What gets me, and what ties me back to the subject, tangentially, is that the way we are getting to feed the furnace of publication. Instead of the old game of writing about Richard O. Cambridge instead of Alexander Pope and Scribleriad rather than Dunciad, but that's old news and respectable as it adds to the world of knowledge. It used to be that we would select a subject and then seek out an approach that would be useful for it. What's happening now is that we are starting with a theory and looking for a text that it works with. We start off as a post-feminist post-structuralist modernist and then try to find a poet(ess) that will make the theory work. The result of that is that we get articles on the most minor, the most alien, works possible.


"...the Brain, in its natural position and State of Serenity, disposeth its Owner to pass his Life in the common Forms, without any Thought of subduing Multitudes to his own Power, his Reasons, or his Visions...." --A Tale of a Tub

when you first find your dry cleaner poet because he fits your post-Hegelian paradigm, you cut out one of the most important tests of a theory. Each theory proposes a conclusion inductively or deductively about a set, and it can be validated only by reference to an outside theory (bad article on the subject, but I'm lazy). You have to take any closed system of propositions and compare it to a different closed system to verify it. If you start with a conjecture ("people from Lyon are liars") and then go find a person to fit it, you haven't demonstrated anything about the conjecture.

You see the importance? I hope so.

If we are verifying our own theories by seeking confirming examples, then we are expressing no form of curiosity at all. We are beginning from a position of knowledge and faith, not inquiry. We were interested only so long as we were reading the theory. Once convinced of it, we are ready to go on and prove it. Furthermore, the fact that we go find the subject that proves our theory shows no patience, either. We are guaranteed results.

So, if this is true, we are no longer going to be producing a controversy that will permeate culture, because the ideas won't be able to multiply or sink in. After all, they were only energized by being bulked from within their own claims.
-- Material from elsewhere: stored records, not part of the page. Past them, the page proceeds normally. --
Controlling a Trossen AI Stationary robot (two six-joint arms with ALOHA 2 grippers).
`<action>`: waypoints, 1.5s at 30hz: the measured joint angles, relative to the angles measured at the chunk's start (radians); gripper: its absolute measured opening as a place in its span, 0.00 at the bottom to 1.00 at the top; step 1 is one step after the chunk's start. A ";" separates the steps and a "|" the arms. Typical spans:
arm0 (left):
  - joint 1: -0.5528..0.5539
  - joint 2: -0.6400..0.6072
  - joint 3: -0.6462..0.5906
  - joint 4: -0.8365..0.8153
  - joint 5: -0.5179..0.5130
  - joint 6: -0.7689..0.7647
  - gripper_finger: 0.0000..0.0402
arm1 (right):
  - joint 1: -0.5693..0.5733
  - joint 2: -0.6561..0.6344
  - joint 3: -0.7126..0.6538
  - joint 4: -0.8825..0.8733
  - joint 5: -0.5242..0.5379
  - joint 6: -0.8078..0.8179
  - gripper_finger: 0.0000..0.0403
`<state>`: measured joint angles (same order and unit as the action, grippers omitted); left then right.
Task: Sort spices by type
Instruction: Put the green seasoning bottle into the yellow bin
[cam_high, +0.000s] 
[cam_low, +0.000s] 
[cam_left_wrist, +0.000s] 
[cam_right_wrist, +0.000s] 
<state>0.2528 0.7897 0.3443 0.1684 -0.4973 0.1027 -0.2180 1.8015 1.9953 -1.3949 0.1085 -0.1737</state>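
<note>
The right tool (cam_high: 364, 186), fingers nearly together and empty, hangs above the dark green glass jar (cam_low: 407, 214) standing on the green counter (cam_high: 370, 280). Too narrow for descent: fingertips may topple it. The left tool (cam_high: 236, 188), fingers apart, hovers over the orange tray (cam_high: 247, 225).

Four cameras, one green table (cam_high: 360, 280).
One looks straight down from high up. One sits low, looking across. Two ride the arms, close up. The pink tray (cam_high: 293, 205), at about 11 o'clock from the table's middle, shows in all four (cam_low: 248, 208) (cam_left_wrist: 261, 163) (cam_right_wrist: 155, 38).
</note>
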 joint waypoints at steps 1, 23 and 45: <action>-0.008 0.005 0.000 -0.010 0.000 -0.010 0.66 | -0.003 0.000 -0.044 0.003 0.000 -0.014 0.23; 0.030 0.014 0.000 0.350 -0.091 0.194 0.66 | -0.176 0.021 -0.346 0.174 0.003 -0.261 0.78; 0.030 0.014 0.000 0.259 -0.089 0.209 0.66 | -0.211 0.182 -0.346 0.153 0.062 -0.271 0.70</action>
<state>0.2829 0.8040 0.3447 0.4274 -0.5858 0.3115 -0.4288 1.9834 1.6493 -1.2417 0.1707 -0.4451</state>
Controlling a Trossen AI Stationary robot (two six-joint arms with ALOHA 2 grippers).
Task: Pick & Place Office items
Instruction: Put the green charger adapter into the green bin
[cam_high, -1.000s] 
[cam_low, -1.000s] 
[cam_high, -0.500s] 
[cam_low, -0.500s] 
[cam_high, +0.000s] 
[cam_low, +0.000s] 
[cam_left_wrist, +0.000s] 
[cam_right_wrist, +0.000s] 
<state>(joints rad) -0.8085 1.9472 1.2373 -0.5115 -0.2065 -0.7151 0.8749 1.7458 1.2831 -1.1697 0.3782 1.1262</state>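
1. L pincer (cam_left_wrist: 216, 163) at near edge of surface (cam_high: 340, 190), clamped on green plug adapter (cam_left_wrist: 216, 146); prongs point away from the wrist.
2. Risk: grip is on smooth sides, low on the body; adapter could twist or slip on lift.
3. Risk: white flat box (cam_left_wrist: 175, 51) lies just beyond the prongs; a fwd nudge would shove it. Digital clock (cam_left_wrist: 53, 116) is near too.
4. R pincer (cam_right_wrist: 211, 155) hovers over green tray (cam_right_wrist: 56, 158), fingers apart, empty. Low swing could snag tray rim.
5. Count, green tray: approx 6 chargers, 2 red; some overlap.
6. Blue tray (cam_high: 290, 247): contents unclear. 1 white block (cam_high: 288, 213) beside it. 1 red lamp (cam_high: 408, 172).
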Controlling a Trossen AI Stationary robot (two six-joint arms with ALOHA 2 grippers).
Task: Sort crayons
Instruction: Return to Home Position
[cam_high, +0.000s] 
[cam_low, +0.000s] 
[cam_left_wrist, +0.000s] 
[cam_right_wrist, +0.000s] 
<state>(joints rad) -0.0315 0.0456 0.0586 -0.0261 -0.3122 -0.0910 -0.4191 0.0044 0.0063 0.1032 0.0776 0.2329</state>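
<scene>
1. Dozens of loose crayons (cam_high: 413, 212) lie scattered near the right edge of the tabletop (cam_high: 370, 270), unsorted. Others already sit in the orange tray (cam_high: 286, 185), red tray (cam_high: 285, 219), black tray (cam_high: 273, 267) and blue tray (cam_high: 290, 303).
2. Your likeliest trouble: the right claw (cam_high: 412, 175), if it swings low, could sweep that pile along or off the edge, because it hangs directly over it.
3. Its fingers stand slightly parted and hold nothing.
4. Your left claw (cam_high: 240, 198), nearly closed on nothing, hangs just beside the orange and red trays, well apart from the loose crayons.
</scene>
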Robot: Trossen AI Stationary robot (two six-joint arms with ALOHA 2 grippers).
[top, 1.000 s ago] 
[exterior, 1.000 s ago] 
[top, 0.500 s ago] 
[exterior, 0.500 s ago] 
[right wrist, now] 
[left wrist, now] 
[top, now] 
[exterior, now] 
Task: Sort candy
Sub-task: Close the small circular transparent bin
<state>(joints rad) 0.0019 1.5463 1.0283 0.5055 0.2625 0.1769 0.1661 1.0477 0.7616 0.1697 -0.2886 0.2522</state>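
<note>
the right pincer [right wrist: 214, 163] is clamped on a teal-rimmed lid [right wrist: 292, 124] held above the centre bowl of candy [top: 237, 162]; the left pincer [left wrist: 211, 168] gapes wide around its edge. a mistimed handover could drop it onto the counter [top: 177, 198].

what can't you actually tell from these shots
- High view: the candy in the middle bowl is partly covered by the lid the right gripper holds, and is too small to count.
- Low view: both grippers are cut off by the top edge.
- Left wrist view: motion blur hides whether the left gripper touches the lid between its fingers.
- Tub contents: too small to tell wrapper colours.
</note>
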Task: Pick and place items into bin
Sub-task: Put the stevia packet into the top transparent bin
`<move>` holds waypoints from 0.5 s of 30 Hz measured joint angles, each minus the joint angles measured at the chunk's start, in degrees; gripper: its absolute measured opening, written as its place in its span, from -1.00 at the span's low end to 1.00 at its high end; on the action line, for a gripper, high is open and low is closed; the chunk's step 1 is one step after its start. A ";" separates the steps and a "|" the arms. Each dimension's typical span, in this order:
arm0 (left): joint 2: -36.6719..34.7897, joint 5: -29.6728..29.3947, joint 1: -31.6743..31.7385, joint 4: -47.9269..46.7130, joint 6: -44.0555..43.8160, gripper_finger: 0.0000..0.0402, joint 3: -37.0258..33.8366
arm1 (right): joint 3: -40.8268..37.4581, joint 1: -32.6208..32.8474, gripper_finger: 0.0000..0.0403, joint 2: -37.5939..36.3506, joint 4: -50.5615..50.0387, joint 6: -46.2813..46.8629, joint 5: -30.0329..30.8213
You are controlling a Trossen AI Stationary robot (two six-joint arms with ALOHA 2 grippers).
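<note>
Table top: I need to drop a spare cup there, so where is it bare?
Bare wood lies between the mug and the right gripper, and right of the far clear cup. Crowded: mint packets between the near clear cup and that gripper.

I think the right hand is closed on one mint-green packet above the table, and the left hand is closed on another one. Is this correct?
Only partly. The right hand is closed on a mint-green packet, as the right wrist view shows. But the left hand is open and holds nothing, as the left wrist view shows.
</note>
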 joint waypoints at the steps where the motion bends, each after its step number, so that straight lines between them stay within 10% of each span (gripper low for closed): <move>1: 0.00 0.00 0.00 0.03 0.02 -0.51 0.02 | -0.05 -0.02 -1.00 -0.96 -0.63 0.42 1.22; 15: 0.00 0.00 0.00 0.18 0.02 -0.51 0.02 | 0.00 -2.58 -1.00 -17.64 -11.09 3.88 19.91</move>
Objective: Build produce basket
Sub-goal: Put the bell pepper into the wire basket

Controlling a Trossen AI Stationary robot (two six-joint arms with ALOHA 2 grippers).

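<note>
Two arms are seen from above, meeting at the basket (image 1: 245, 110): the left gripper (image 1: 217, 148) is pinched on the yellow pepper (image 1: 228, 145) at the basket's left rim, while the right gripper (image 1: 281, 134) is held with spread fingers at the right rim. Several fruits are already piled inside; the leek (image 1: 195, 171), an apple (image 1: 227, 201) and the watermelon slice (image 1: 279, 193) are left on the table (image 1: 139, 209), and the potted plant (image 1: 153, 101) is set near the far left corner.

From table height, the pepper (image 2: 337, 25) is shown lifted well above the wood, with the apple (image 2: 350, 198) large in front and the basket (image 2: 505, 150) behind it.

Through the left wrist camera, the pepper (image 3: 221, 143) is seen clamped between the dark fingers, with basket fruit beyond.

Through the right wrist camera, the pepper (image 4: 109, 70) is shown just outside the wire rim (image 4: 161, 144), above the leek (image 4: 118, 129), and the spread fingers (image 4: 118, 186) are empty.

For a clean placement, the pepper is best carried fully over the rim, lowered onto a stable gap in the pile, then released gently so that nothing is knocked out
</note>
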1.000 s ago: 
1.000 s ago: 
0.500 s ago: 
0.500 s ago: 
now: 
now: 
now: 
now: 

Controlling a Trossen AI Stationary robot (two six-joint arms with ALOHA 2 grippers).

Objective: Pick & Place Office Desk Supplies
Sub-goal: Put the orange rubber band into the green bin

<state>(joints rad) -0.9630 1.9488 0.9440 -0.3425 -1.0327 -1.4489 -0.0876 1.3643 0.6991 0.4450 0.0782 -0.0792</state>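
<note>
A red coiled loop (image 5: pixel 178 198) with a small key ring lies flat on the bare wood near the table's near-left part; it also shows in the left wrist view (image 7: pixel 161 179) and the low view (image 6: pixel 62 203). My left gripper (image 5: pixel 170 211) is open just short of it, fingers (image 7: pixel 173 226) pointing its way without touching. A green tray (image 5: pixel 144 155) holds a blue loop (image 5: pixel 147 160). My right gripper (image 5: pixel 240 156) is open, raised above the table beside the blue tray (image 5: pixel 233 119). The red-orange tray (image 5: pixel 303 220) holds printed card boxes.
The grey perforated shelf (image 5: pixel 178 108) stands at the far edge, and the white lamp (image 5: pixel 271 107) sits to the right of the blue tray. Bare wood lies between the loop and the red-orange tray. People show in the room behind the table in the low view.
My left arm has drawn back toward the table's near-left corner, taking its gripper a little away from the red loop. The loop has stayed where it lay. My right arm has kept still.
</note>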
We are left, then, with the troubling image in the still waters of the academic pool, but the ugly picture is not any longer the future. The widening of minds is no longer explosive and destabilizing curiosity that will send students home with a wide view, but rather the image of competition, of blind proof, of stating one's faith and demanding that only the confirming examples exist. Even George Bush could publish in a world like that.


Anonymous said...

first occurrence: patients, not patience

cheers from the schoolmarmoset

The Geogre said...

Quite right, of course, unless I was punning. It was a typo, but then I wondered if, perhaps, I might have been unconsciously clever. Once again, one must write drunk, edit sober.